Date: 2012-03-20
Type of information: Initiation of preclinical development
phase: 1-2
Announcement: completion of the safety portion of the trial
Company: Telormedix (Switzerland)
Product: TMX-101
Action
mechanism: TLR7 agonist
Disease: non-muscle invasive bladder cancer (NMIBC)
Therapeutic area: Cancer Oncology
Country:
Trial
details: This is an open-label, multicenter, dose escalation study which will consist of three parts. In the first part of the study, the safety has been tested in patients with non-muscle-invasive bladder cancer (NMIBC) who have undergone a complete transurethral resection (TUR). TMX-101 was administered once a week for a total of six instillations into the bladder of patients after TUR. The second part of the study will be an assessment of the effective biological dose in patients with one marker lesion remaining after TUR. The third part will follow patients for one year for safety and status of the disease.
Latest
news: Telormedix, a clinical stage biopharmaceutical company focused on TLR7 agonists in the treatment of cancer and inflammatory diseases, announced that it has completed the safety portion of a Phase I/II trial for TMX-101 successfully.

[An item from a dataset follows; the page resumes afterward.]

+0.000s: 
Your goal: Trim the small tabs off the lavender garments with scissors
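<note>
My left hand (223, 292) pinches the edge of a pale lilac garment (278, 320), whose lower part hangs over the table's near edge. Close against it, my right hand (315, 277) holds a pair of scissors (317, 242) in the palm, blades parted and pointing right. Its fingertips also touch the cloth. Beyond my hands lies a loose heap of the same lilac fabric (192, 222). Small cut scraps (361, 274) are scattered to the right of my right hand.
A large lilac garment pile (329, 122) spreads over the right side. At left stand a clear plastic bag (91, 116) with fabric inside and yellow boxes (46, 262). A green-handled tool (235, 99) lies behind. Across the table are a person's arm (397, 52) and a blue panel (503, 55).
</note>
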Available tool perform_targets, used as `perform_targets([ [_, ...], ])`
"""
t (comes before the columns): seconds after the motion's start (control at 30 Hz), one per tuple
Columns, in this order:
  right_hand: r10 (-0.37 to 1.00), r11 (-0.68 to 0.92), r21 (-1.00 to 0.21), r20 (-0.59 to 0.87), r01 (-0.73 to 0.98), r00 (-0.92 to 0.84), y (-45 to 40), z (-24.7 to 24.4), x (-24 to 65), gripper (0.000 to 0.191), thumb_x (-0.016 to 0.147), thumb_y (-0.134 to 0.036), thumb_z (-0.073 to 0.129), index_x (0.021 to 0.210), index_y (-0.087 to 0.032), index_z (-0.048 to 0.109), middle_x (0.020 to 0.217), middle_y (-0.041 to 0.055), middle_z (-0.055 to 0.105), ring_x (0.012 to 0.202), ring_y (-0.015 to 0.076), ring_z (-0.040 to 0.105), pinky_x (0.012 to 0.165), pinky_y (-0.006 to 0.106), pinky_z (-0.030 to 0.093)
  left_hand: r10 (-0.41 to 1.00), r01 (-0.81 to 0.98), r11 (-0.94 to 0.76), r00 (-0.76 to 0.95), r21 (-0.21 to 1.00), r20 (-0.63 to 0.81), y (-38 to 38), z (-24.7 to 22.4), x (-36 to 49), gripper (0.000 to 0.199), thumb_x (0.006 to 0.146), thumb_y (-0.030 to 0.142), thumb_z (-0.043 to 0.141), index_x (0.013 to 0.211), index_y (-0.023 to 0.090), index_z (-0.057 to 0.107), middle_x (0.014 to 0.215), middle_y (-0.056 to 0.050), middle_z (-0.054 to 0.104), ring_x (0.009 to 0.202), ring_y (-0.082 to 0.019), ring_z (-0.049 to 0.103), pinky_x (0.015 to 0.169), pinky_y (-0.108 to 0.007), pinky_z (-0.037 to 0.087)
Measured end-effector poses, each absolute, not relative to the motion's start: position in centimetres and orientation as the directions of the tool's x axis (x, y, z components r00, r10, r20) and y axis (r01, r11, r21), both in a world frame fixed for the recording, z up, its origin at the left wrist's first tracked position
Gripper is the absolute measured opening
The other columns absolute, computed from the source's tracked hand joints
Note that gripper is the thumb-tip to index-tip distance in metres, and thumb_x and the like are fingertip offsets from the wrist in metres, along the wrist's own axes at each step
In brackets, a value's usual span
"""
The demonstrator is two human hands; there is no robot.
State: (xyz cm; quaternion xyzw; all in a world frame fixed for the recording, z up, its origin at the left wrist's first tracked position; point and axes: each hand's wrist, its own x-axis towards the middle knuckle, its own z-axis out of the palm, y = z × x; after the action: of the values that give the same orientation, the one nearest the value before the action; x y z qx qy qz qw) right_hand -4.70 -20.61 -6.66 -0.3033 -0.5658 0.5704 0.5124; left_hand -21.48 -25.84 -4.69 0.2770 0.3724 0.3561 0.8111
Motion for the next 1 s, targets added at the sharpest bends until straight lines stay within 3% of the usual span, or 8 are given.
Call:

In the initial safety part no serious adverse events were reported and all related adverse events were mild to moderate in severity, with immediate resolution, and were mainly limited to the genitourinary system. Based on the results, the Dose Escalation Committee has concluded that intravesical instillation of TMX-101 is safe at doses from 0.05% up to and including 0.4% and recommended the continuation of the trial.
The second part of the study, which will examine TMX-101’s safety on Marker Lesions (MTD), is scheduled to start in Q1/Q2 2012 and will be focused on a dose level of 100 mg in 50 mL (0.2%).